Findlay, Ohio — Cooper Tire & Rubber Co. suffered an 83.2% drop in operating income in the quarter that ended 30 June on 29.6% lower sales, results attributed to the implosion of economic activity due to the global pandemic.
Cooper's second quarter operating income fell to $5.3 million (€4.48 million) on sales of $496.3 million, for an operating margin of 1.1% (versus 4.7% a year ago). Global unit volume during the quarter decreased 27.5% from 2019. On a net basis, Cooper posted a net loss of $6.22 million.
Cooper attributed the drop in operating profit to the effects of lower unit volume ($44 million) and higher manufacturing costs ($39 million).
The deficits that were offset partially by $30 million of favourable raw-materials costs, $15 million of favourable price and mix and $7 million lower selling, general and administrative (SG&A) expenses.
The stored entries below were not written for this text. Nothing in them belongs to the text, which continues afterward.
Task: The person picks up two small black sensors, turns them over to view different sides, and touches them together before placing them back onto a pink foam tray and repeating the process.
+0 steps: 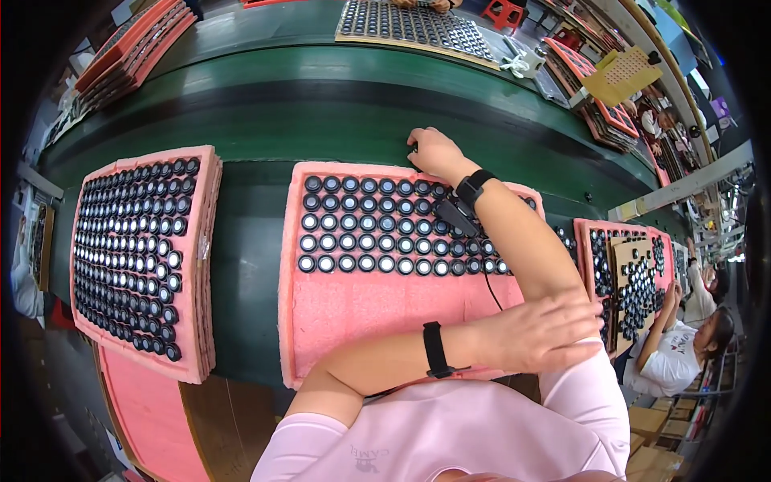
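Note:
A pink foam tray (361, 309) lies in front of me, its far half filled with rows of round black parts (367, 222) with pale centres. My right hand (438, 154) is past the tray's far edge, over the green belt, fingers curled on a small black part (413, 148) that mostly hides under them. My left hand (546, 331) lies across my right arm near the elbow, fingers stretched out, holding nothing. Black straps circle both wrists. By the right one, a black box (458, 217) with a cable hangs over the parts.
To the left stands a stack of pink trays (207, 273) full of similar parts. The green conveyor belt (321, 112) runs across beyond me. Another loaded tray (418, 32) lies on its far side, with a person's hands there. At right, a co-worker (675, 349) sits by more trays (590, 265).

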`<action>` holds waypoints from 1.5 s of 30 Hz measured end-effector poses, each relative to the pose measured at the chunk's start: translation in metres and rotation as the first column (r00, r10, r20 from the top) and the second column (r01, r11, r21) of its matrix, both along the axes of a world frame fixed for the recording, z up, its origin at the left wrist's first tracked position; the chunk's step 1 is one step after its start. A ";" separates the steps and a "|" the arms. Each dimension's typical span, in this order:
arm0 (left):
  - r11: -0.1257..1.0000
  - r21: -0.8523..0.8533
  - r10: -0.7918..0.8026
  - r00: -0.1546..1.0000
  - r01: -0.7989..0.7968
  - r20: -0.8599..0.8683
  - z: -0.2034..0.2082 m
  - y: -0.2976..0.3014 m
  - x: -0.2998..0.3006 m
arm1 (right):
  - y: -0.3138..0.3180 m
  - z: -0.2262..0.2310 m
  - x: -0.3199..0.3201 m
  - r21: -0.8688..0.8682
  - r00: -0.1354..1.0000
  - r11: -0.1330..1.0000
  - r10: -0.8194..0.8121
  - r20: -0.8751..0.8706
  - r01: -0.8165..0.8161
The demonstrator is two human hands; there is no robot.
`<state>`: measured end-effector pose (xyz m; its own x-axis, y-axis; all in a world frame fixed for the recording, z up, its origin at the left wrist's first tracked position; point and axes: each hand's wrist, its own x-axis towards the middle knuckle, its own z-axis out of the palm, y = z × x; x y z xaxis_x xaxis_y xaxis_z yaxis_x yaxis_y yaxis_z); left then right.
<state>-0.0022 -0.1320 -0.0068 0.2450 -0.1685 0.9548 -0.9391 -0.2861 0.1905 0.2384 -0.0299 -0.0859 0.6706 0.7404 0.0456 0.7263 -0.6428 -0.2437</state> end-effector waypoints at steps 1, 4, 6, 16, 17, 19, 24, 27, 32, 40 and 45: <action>0.999 0.017 -0.042 0.999 0.042 -0.005 0.005 -0.001 -0.003 | -0.001 0.002 0.001 0.030 0.999 0.999 0.036 -0.008 -0.036; 0.993 0.053 -0.104 0.994 0.105 -0.025 0.006 -0.003 -0.010 | -0.004 0.019 -0.030 0.261 0.962 0.964 0.121 -0.245 -0.055; 0.983 0.140 -0.110 0.992 0.117 -0.055 -0.005 -0.004 -0.012 | -0.007 0.034 -0.066 0.371 0.912 0.927 0.195 -0.362 -0.051; 0.897 0.279 -0.299 0.936 0.342 -0.184 -0.008 -0.022 -0.031 | -0.095 0.066 -0.155 0.854 0.666 0.473 0.568 -0.483 0.215; 0.845 0.372 -0.304 0.918 0.383 -0.254 -0.004 -0.018 -0.027 | -0.100 0.067 -0.155 0.869 0.653 0.434 0.591 -0.474 0.237; 0.698 0.530 -0.308 0.870 0.481 -0.385 0.012 0.000 -0.017 | -0.114 0.068 -0.154 0.890 0.641 0.351 0.619 -0.453 0.289; 0.999 -0.008 -0.040 0.902 0.041 -0.430 0.034 0.056 -0.010 | -0.136 0.060 -0.143 0.852 0.688 0.382 0.508 -0.518 0.359; 0.914 -0.284 0.094 0.832 -0.290 -0.547 0.030 0.076 0.000 | -0.155 0.073 -0.128 0.919 0.756 0.275 0.525 -0.391 0.284; 0.881 -0.284 0.048 0.668 -0.379 -0.742 0.034 0.088 0.007 | -0.168 0.095 -0.126 0.895 0.743 0.396 0.533 -0.404 0.203; 0.933 -0.147 0.103 0.634 -0.330 -0.766 0.007 0.088 0.027 | -0.174 0.095 -0.123 0.862 0.738 0.479 0.519 -0.431 0.166; 0.910 -0.207 0.015 0.525 -0.360 -0.851 0.015 0.093 0.024 | -0.175 0.095 -0.122 0.831 0.701 0.507 0.507 -0.501 0.227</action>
<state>0.0216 -0.0392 0.0080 0.9256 0.2463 0.2874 -0.2432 -0.1950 0.9502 0.1160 -0.2049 0.0096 0.6692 0.6839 0.2905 0.1986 0.2121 -0.9569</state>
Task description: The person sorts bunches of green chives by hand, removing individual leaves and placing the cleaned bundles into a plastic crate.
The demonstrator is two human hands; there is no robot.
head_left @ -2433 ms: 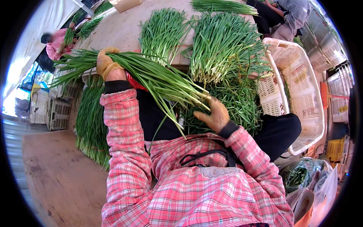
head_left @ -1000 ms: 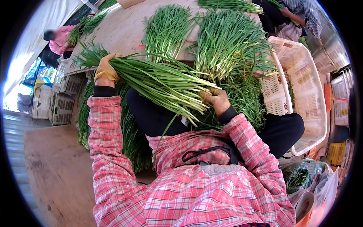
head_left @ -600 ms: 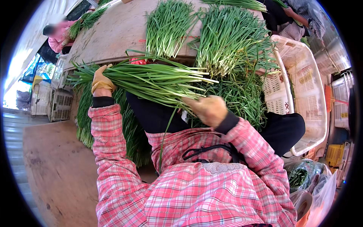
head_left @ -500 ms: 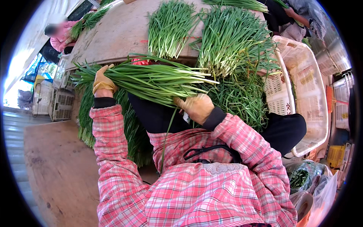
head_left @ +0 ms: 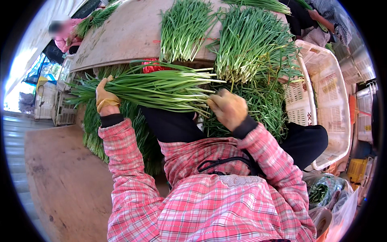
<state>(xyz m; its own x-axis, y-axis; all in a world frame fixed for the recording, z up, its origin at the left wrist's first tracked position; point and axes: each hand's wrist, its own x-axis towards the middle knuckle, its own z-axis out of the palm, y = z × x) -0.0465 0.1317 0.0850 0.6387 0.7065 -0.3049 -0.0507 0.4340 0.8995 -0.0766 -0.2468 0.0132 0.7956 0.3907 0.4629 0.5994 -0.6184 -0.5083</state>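
Note:
A loose bunch of garlic chives lies across my front, green tips to the left and pale stem ends to the right. My gloved left hand is wrapped round its leafy part, thumb on top. Close by the pale ends is my gloved right hand, slightly blurred, with its fingers curled in; what they pinch, if anything, I cannot make out. Under and beyond the right hand spreads a heap of tangled loose leaves. More chives are stacked beneath my left forearm.
On the wooden board ahead rest two neat piles of chives, a smaller pile and a bigger pile. A white plastic crate leans at the right. Two co-workers handle greens at the far left and far right.
My right hand has moved right and slightly up, off the underside of the bunch. The long leaf that hung below it is gone from there. The bunch has shifted a little left.

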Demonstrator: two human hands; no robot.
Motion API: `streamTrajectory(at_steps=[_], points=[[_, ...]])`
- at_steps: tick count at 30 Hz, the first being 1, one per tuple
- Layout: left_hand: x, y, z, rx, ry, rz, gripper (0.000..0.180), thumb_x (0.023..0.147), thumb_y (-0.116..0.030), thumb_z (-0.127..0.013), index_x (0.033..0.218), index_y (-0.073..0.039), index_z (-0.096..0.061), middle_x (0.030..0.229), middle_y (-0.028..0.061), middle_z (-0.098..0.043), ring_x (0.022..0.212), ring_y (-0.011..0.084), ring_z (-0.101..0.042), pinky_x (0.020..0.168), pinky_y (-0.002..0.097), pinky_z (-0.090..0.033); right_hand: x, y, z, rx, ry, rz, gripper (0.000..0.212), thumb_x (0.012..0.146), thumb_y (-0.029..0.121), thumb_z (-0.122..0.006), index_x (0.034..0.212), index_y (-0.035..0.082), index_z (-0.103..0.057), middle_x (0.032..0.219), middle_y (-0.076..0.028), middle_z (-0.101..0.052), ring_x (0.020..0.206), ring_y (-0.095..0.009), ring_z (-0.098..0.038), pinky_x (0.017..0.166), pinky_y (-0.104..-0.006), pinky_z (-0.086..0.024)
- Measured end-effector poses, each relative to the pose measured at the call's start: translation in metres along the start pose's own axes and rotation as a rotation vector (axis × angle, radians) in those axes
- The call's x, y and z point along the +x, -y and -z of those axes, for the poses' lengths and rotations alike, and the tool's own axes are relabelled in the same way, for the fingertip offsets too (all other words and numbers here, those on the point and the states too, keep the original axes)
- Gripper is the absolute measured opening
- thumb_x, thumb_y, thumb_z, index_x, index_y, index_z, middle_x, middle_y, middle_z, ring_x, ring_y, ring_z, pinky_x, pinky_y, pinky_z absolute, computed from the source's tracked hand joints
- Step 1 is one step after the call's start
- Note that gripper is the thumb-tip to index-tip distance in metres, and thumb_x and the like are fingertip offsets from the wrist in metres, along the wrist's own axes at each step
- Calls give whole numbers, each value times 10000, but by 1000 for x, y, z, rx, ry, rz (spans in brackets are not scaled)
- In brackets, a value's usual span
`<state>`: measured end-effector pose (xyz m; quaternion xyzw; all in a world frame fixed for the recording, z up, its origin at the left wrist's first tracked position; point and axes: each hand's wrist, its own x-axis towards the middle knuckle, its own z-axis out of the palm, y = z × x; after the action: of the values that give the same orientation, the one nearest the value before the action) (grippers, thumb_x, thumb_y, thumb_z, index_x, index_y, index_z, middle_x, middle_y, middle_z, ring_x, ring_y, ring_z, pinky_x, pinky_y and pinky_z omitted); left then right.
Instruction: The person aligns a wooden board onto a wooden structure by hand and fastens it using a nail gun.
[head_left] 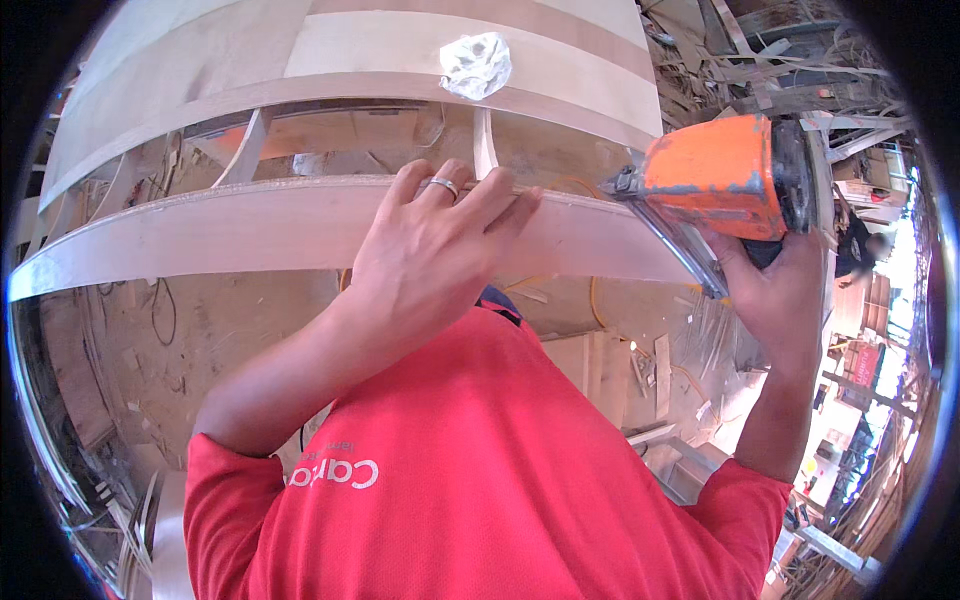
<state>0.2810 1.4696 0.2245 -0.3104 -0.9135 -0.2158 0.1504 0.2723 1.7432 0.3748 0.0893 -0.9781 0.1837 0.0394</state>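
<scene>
Okay, nail gun (710, 175) at 2 o'clock in view; its nose (622, 183) lies at 3 from the left hand's (430, 240) fingers, well apart; can't tell if it touches the front rail (250, 230); rail's long axis bows 9-to-3; magazine (680, 245) slants from nose toward 4–5; right hand (775, 290) nearer, wrapped round the gun's grip; left fingers bent over rail's top edge, slightly apart, thumb hidden, can't tell if clamped; rib (484, 142) at their 1, white crumpled piece (476, 65) at 12.
</scene>
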Motion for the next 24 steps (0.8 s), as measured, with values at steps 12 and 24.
streamTrajectory(at_steps=[12,24], points=[[1,4,-4,6,20,-2,515,833,-142,-655,1346,-116,-688,1201,36,-597,1128,264,-597,976,451,-458,5,40,-11,-123,100,-142,312,886,206,-825,1073,-33,-754,924,-172,-787,850,-268,-772,779,-373,-569],[0,3,-1,53,83,-3,523,831,-144,-644,1352,-110,-680,1230,39,-589,1118,269,-588,960,455,-440,-7,30,-12,-156,61,-188,314,860,171,-819,1070,-46,-733,908,-201,-776,891,-311,-787,783,-422,-578]])
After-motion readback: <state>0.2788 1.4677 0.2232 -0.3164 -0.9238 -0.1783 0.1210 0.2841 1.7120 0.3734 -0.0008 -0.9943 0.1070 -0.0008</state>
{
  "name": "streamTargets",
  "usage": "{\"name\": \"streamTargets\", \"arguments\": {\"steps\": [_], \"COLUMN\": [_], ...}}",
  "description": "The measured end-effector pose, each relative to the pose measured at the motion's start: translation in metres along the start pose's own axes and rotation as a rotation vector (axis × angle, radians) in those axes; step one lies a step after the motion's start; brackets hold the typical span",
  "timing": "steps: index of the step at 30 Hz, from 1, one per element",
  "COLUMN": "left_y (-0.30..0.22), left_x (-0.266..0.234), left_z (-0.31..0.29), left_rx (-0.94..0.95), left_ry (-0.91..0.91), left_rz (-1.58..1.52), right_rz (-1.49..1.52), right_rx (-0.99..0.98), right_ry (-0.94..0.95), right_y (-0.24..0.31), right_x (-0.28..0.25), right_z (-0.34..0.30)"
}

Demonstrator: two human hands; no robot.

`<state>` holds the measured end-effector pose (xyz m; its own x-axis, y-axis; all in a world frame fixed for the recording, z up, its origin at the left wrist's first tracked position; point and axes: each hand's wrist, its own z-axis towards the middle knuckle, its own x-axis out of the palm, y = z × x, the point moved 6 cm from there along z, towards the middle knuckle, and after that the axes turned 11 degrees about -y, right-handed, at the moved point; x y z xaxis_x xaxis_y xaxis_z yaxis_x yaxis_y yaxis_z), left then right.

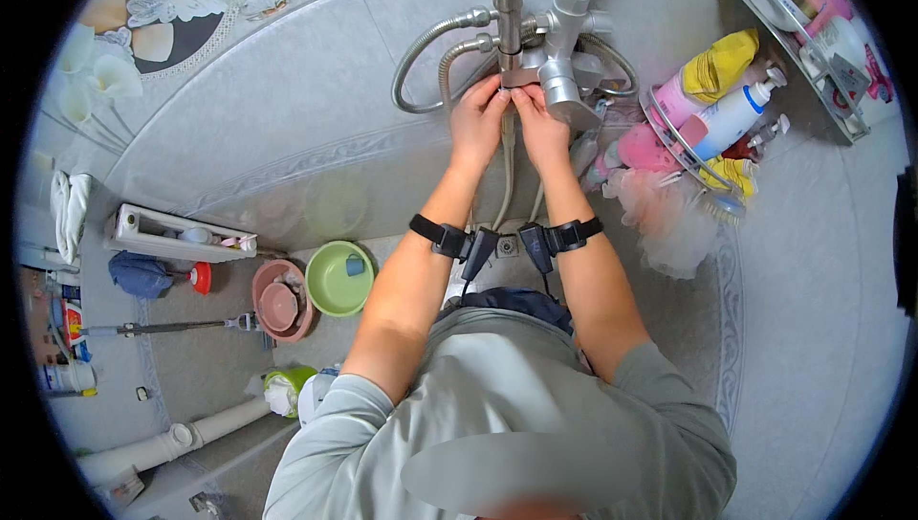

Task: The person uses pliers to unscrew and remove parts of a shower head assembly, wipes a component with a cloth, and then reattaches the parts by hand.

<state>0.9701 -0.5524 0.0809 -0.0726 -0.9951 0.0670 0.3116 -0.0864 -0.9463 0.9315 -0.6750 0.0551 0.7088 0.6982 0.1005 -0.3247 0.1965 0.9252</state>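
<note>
A chrome valve [508, 18] with a blue-capped top stands upright against the tiled wall. Right at its lower end, my left hand [477, 122] and my right hand [539, 128] meet, thumbs and fingertips pinched close together. The small part between them is covered by my fingers, so its kind is unclear. Just above my right fingers is a flat metal bracket [521, 77]. Braided metal hoses [418, 53] loop out to the left of the valve. A thin pale hose [509, 171] hangs down between my wrists. A thick silver pipe fitting [564, 80] rises beside my right hand.
On the right, a wire basket [677, 130] holds bottles and yellow packs, under a corner shelf [798, 46] of toiletries. A mesh bath puff [660, 219] hangs below. Green [340, 278] and pink [278, 307] basins lie at lower left, near a white wall rack [182, 233].
</note>
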Motion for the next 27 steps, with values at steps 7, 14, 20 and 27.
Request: {"name": "streamTargets", "arguments": {"steps": [7,14,20,27], "left_y": [-0.003,0.004,0.009,-0.002], "left_x": [0.001,0.005,0.002,0.000], "left_z": [0.000,0.000,0.004,-0.004], "left_rx": [0.041,-0.093,-0.123,0.017], "left_ry": [0.002,0.049,0.025,-0.091], "left_rz": [0.050,-0.209,-0.126,0.050], "right_rz": [0.020,0.164,0.203,0.098], "right_rx": [-0.064,0.020,0.003,0.066], "right_ry": [-0.042,-0.002,0.053,0.149], "right_y": [0.001,-0.004,0.003,-0.007], "right_x": [0.000,0.005,0.004,0.006], "right_z": [-0.002,-0.001,0.001,0.004]}}
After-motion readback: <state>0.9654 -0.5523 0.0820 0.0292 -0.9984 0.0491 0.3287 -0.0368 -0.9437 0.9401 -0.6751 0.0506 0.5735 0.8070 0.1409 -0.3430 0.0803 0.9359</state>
For the half year, Cooper reported an operating loss of $917,000 on 20.8% lower sales of $1.03 billion. The net loss was $17.8 million, versus net income of $15.8 million a year ago.
Despite the double-digit dips in sales and earnings and the continuing risks imposed by the Covid-19 pandemic, Cooper is confident its business will improve in the second half and that it can recover longer term.
"As we look further out, given our attractive value proposition, growing awareness of the Cooper brand and the momentum of our strategic initiatives, we are confident in our ability to return to our mid-term target range in the future," Cooper Tire President and CEO Brad Hughes said.
In his comments on the results, Hughes noted that Cooper started the year with a strong balance sheet and took "early and decisive actions" to help weather the coronavirus storm and said Cooper "seized opportunities" to continue to build business.
With the economic recovery that started to emerge later in the quarter, Cooper said it was able to generate significant free cash flow for the period and grow market share in the US.
"We are excited that our strategic initiatives are improving our business even in challenging circumstances, and we are optimistic about the future," Hughes said.
In the Americas, operating income fell 53.4% in the quarter to $21.8 million as sales dropped 26.9% to $425.5 million of the effects of 31.5% lower sales volume.
At the same time, though, Cooper is claiming it gained market share in the passenger and light truck tire category, where its shipments fell 24.1% versus the 31.7% drop registered by the industry as a whole.